Transcribe only what runs from the line containing "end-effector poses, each" through the end of the listing, line for line and exactly, and omit the pictures.
+++
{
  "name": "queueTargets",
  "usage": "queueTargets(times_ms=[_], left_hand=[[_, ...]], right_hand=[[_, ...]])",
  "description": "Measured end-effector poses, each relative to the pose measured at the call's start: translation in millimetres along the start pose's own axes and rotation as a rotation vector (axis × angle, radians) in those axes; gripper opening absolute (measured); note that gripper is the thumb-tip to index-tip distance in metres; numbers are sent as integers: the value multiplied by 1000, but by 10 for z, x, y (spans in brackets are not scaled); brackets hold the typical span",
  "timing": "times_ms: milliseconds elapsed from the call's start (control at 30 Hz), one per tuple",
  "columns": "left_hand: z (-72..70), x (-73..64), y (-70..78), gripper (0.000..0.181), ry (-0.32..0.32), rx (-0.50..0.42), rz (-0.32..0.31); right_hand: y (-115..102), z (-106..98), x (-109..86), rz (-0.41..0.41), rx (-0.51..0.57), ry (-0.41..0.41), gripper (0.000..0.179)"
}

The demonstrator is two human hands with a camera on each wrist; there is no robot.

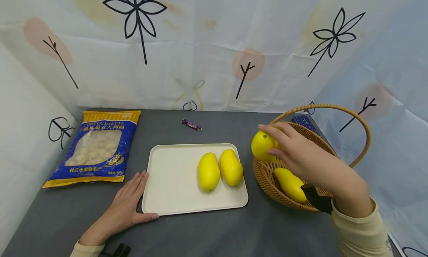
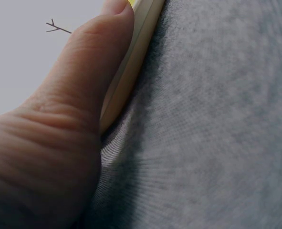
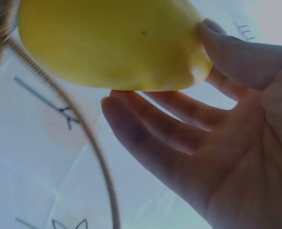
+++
Written response:
  "description": "Measured end-effector poses, each relative to the pose measured at the call's start: translation in millimetres along the start pose's own axes and rotation as a rotation vector (axis × angle, radians) in those axes; gripper opening absolute (measured); note that gripper is the thumb-tip to index-tip distance in metres; numbers are sent as integers: the value multiplied by 1000, but by 10 for z, x, y (spans in brackets are not scaled); brackets hold the typical span",
  "timing": "times_ms: milliseconds elapsed from the call's start (control at 30 Hz), one per tuple",
  "columns": "left_hand: z (-72..70), x (-73..64), y (-70..78), gripper (0.000..0.181), ry (-0.32..0.32), rx (-0.50..0.42), rz (-0.32..0.31); right_hand: y (-115..102), z (-106..98), x (-109..86), rz (-0.41..0.41), rx (-0.51..0.57), ry (-0.41..0.41), gripper (0.000..0.179)"
}

The demonstrator is two human hands with a camera on each wrist; there is no robot.

The output is complete, and nothing more is needed.